Ok, let me see if I can narrow the problem down a bit. Using the GUI panel,
I first create a user and password combination - let's use jean / password1.
This autocreates a user home directory (jean) and gives them a bash shell
(in this case).

Then, via terminal, I 'useradd jean'. Following this, I 'smbpasswd -a jean'
and enter the password as prompted (twice). I return to the GUI and uncheck
all account expiration, just in case. I then set the user up with access to
the groups she should be permitted to (via the GUI).

Now, I'm set up this way (eve), as is user Keyur (keyur) and Gagan (gagan).
I just set up Jean (jean) this way. Gagan and I can log in; neither of us
have a .ssh file located anywhere that we know of, for ourselves.

See the end of the message on this bit.

Keyur and
Jean cannot, they are prompted for a session password. Gagan and I never are
prompted for such.

OK. Now though you call it a "session" password, this is just the same password that the user has already entered in as "password1" (from below). Right?


As you've described the test, it sounds like a different client-side host (Windows workstation) is uniquely associated with each userid. So you want to figure out if the problem is associated with a subset of userids or with a subset of hosts. See if you can, from a workstation that logs in eve without a password request, log in as jean without getting a follow-on password prompt. If yes, the problem is with client configuration, not server configuration or account creation.

I just downloaded Winscp3 and tested it out. (Nice app, BTW ... nicer interface than the putty scp app I've occasionally used.) What I found is ...

... if I enter the correct password in the password box, then it logs me on without any fuss.

... if I enter the wrong password in the password box, then it prompts me for a password (probably what you call the "session" password).
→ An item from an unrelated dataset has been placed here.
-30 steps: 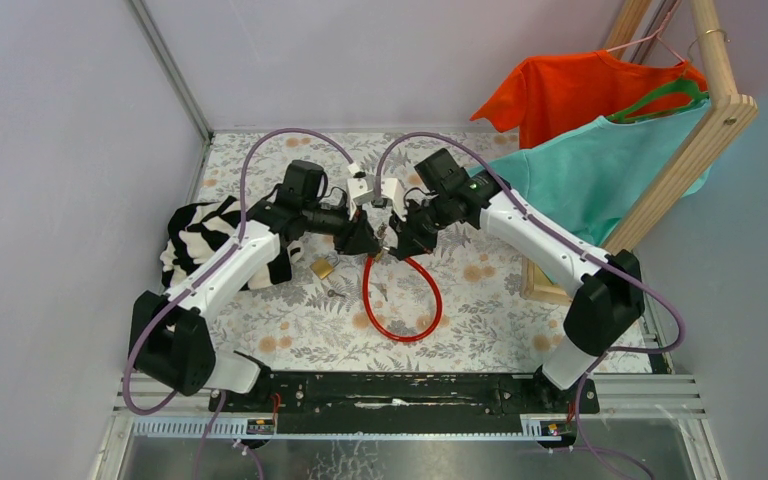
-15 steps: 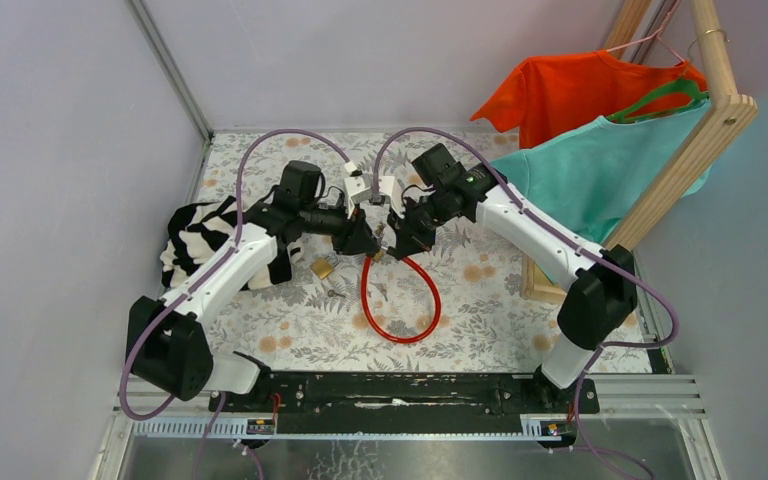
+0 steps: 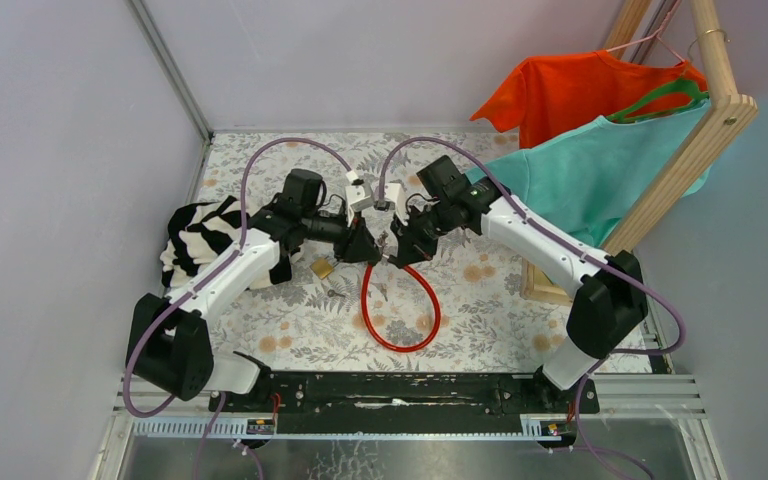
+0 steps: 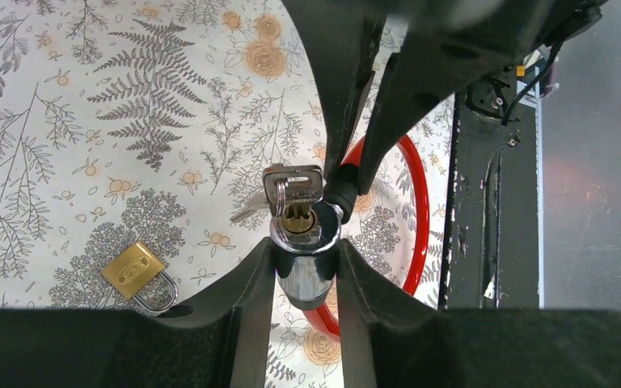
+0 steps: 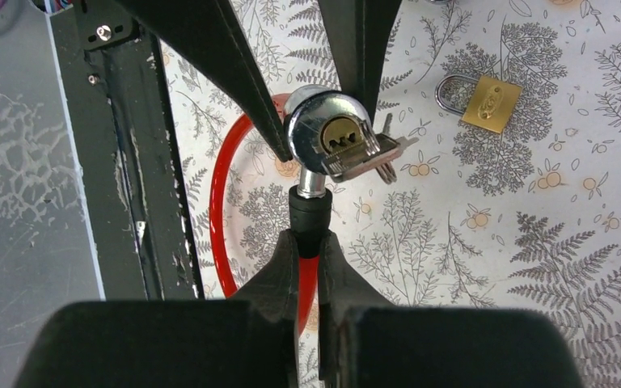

So the first thing to do is verify that the passwords entered into the Winscp3 "Session" dialog is correct, not mistyped. Windows users sometimes forget, for example, that Unix-style passwords are case-sensitive ... since so much on Windows systems is not case sensitive.

Second, still in Winscp3, check in Advanced Options->Authentication and make sure "Attempt keyboard-active authentication" and "Respond with password to the first prompt" are both checked.

Third, still in Winscp3, check in SSH to make sure SSH2 is the only, or at least the preferred, connection method.

Furth, check for any other differences in Winscp3 setup. I didn't see any other promising candidates when I looked at the app, but you never know (at least not when you've used the app only for 10 minutes, as I have).

Last, I've assumed we are in all cases talking about connecting to the same server. You certainly seem to be saying that. But if I've misunderstood you ... might there be differences in the sshd implementations between servers that do and do not prompt for the password? This could be an SSH1 versus SSH2 issue, for example.

We log in using Winscp3. Locally, as an example, we put in address
192.168.10.x, port 22, username: jean, password: password1. For most of us
(I give only 3 examples here), the login is successful. No session password
needed.

> (BTW, what do you mean by "network" username/password? Does this host

We have it set up so that once the user is logged into his computer with
his/her user/pass combo, then accessing the network via samba uses the same
credentials. Therefore, user/pass combo is same on Windows logon as well as
Samba.

> (Also, you say "most others" can log in. Is this just caution in
> reporting, or do you have other reports of unexplained failures?)

See above.

>Check the permissions on his/her ~/.ssh directory. If the permissions
somehow

Again, I see no .ssh directory, at least not for /home/keyur, /home/gagan,
/home/jean or /home/eve.

To see directories that begin with a . character (other than . and ..), you have to use the -a flag with ls. But on my systems, these directories only hold host keys for systems the account connects to (not from), so you may not have them (I don't know, since I don't use user keys to authenticate, and I don''t recall where sshd puts them, though the man page seems to say they go in $HOME/.ssh/authorized_keys).